▶ Exercise prompt
Your answer must be the records, copied with no change.

==*==

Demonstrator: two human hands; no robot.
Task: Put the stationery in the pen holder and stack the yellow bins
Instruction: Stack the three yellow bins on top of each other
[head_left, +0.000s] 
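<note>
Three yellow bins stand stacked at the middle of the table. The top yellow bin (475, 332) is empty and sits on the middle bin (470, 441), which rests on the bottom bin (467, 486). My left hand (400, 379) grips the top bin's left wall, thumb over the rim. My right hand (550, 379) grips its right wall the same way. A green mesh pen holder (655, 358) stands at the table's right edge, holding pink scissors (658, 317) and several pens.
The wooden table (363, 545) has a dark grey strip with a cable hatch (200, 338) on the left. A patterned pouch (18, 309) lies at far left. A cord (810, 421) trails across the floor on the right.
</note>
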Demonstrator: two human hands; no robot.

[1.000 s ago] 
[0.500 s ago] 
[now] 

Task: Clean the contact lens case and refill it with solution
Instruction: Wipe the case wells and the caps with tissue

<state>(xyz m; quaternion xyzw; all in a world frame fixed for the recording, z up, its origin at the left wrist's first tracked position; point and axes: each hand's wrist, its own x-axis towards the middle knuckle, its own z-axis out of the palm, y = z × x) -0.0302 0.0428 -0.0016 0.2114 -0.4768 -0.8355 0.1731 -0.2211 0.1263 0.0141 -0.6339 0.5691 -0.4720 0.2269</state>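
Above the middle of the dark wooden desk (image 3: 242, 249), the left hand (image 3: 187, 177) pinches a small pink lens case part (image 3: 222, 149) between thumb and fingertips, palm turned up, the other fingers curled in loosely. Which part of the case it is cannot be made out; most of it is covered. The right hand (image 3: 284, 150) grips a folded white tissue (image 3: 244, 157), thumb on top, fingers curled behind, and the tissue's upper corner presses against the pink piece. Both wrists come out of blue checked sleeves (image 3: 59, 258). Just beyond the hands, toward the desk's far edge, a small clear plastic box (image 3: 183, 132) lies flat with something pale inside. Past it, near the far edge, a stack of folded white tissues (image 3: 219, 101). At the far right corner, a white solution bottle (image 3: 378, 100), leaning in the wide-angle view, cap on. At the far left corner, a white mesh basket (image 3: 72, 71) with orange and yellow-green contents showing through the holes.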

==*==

▶ Completed task
Demonstrator: two human hands; no robot.
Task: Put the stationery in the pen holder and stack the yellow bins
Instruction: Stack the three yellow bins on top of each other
[head_left, +0.000s] 
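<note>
Three yellow bins stand stacked at the middle of the table. The top yellow bin (475, 332) is empty and sits on the middle bin (470, 441), which rests on the bottom bin (467, 486). My left hand (400, 379) grips the top bin's left wall, thumb over the rim. My right hand (550, 379) grips its right wall the same way. A green mesh pen holder (655, 358) stands at the table's right edge, holding pink scissors (658, 317) and several pens.
The wooden table (363, 545) has a dark grey strip with a cable hatch (200, 338) on the left. A patterned pouch (18, 309) lies at far left. A cord (810, 421) trails across the floor on the right.
</note>
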Demonstrator: two human hands; no robot.

[1.000 s ago] 
[0.500 s ago] 
[now] 

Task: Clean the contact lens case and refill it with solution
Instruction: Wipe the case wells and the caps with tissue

<state>(xyz m; quaternion xyzw; all in a world frame fixed for the recording, z up, its origin at the left wrist's first tracked position; point and axes: each hand's wrist, its own x-axis towards the middle knuckle, its own z-axis out of the palm, y = z × x) -0.0302 0.0428 -0.0016 0.2114 -0.4768 -0.8355 0.1731 -0.2211 0.1263 0.0141 -0.6339 0.5691 -0.4720 0.2269</state>
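Above the middle of the dark wooden desk (image 3: 242, 249), the left hand (image 3: 187, 177) pinches a small pink lens case part (image 3: 222, 149) between thumb and fingertips, palm turned up, the other fingers curled in loosely. Which part of the case it is cannot be made out; most of it is covered. The right hand (image 3: 284, 150) grips a folded white tissue (image 3: 244, 157), thumb on top, fingers curled behind, and the tissue's upper corner presses against the pink piece. Both wrists come out of blue checked sleeves (image 3: 59, 258). Just beyond the hands, toward the desk's far edge, a small clear plastic box (image 3: 183, 132) lies flat with something pale inside. Past it, near the far edge, a stack of folded white tissues (image 3: 219, 101). At the far right corner, a white solution bottle (image 3: 378, 100), leaning in the wide-angle view, cap on. At the far left corner, a white mesh basket (image 3: 72, 71) with orange and yellow-green contents showing through the holes.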

This answer is complete.